Lawrence Solomon
National Post
January 24, 2008
Third world peasants have a history of clamouring for land reform. China’s peasants are rewriting history. They want China’s system of collective land ownership thrown out and replaced by privatization.
This news comes to me from my colleague at Probe International, Grainne Ryder, an impeccable source for grass roots stirrings from Asia. She relayed details of local uprising from farmer groups that could be a sign of things to come. Read one of the farmers’ declarations, claiming to represent 40,000 farmers in Heilongjiang: “Officials and powerful groups seized large amount of farmland taken over from farmers under the name of the central government and became the real ‘landlords’. Although farmers are supposedly masters of the land, they are forced to become serfs under the landlords . . . We decided collectively to change this kind of land occupation and protect farmers’ rights as the masters of the land by declaring household and individual ownership.”
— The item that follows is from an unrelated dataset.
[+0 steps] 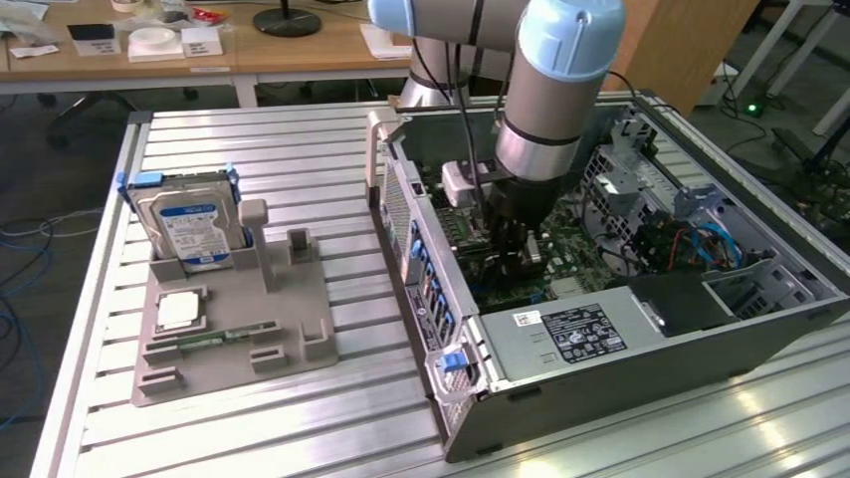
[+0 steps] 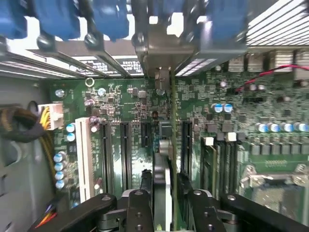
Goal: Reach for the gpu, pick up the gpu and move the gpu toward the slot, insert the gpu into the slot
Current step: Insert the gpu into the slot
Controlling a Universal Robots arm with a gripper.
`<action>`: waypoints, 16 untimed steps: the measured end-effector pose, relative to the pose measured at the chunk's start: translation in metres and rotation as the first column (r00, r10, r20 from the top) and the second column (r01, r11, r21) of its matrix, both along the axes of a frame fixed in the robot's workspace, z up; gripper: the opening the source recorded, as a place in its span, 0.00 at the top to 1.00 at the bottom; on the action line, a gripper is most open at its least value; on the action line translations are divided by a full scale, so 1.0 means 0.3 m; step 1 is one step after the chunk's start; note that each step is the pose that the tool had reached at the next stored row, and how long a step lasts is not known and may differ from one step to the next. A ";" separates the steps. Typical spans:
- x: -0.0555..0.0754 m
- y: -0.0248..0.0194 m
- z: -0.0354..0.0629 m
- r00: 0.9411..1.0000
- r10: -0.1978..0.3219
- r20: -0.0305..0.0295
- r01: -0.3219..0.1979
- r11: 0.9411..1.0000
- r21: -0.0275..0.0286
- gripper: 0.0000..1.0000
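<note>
1. One gpu [image 2: 164,159] stands edgewise on my board [image 2: 120,104], in the slot [image 2: 170,121], pincer [image 2: 163,193] narrowly flanking it.
2. Cables [image 2: 21,123] nearby; drive [image 1: 190,224] on the worktop [image 1: 279,139], label unreadable.

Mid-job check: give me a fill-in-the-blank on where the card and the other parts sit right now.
1. The hand is down inside the open computer ____.
2. The gpu stands edgewise over the green ____.
3. The hard drive stands upright in the grey ____ on the table.

Missing: case; motherboard; holder
</note>
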State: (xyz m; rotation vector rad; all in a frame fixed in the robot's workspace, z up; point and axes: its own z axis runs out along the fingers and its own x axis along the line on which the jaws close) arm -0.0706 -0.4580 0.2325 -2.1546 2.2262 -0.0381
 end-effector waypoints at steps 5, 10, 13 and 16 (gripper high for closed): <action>0.000 0.000 0.074 1.000 0.000 0.001 0.000 1.000 0.000 0.65; 0.000 0.001 0.129 1.000 0.000 0.003 0.000 1.000 -0.004 0.65; 0.000 0.001 0.134 1.000 0.000 0.003 0.000 1.000 -0.004 0.65; 0.000 0.001 0.134 1.000 0.000 0.003 0.000 1.000 -0.004 0.67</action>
The police, of course, will have none of it. In Dongnangang, following a village meeting that worked out out how farmers should divide land among themselves, a leader of the farm privatization movement was arrested, as were farm leaders in Sanmenxia,where farmers who were displaced by the Sanmenxia hydro power project in the 1980s received just half the compensation of land promised them – Chinese government officials kept the other half for themselves.